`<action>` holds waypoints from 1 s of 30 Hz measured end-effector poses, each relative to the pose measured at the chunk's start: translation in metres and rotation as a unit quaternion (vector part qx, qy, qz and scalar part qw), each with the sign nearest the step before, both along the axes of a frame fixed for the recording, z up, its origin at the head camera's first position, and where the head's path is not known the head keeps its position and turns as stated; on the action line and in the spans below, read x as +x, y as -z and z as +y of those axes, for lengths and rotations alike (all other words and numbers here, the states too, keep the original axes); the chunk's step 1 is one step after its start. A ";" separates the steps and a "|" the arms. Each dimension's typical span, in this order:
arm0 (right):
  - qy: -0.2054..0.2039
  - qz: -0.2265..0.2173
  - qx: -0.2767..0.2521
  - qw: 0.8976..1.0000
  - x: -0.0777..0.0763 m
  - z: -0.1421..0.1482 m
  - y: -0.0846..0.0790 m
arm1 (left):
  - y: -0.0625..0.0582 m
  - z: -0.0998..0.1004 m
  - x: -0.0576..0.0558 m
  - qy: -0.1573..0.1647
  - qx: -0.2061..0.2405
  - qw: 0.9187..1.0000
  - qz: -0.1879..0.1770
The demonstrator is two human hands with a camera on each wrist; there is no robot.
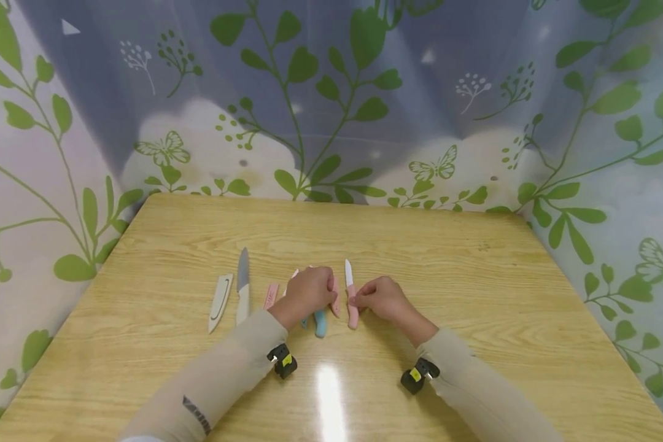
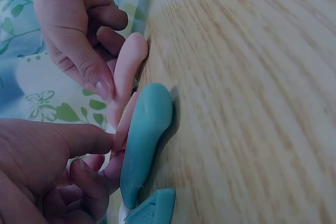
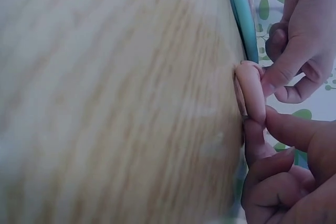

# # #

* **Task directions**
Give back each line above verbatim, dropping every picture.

* **Response area**
`<action>` holds waypoints from 1 s of 30 Hz measured end-effector poses, each relative to the pose measured at the chunk's start: translation in metres and rotation as a unit quaternion (vector part qx, qy, qz and scalar part qw), each with the sign nearest the step before, both along the axes of a frame fixed for the recording, z up, its origin at the head camera's first position, and where the head's path is not known the head keeps its position and turns as stated; on the action line and in the spans below, read x as +x, y as -z and z as +y of those axes, for lengths and rotations alike (all other words and numbers here, the states too, keep the original axes); the chunk's step 1 is one step after its start. A ";" separates the steps and a "|" the arms. Each dimension's typical span, in this order:
arm0 (right):
  - qy: -0.2054..0.2039
  - qz: -0.2265..0.2173
  - qx: -0.2767..0.2521
  - qw: 0.8976..1.0000
  - x: -0.0777..0.0763 m
  - z: -0.1421..0.1482 m
  - y: -0.0846..0.0790 m
arm1 (left):
  - y: -0.0625..0.0582 m
  - z: -0.0998..0.1004 m
  - x: -0.0576..0.0558 m
  - qy: -0.1573..0.1647
  - qx: -0.2061..0.2405
  - qw: 0.9187..1.0000
  - qz: -0.1879..0.1770
The demonstrator is two human hands with a camera on each wrist; there is no robot.

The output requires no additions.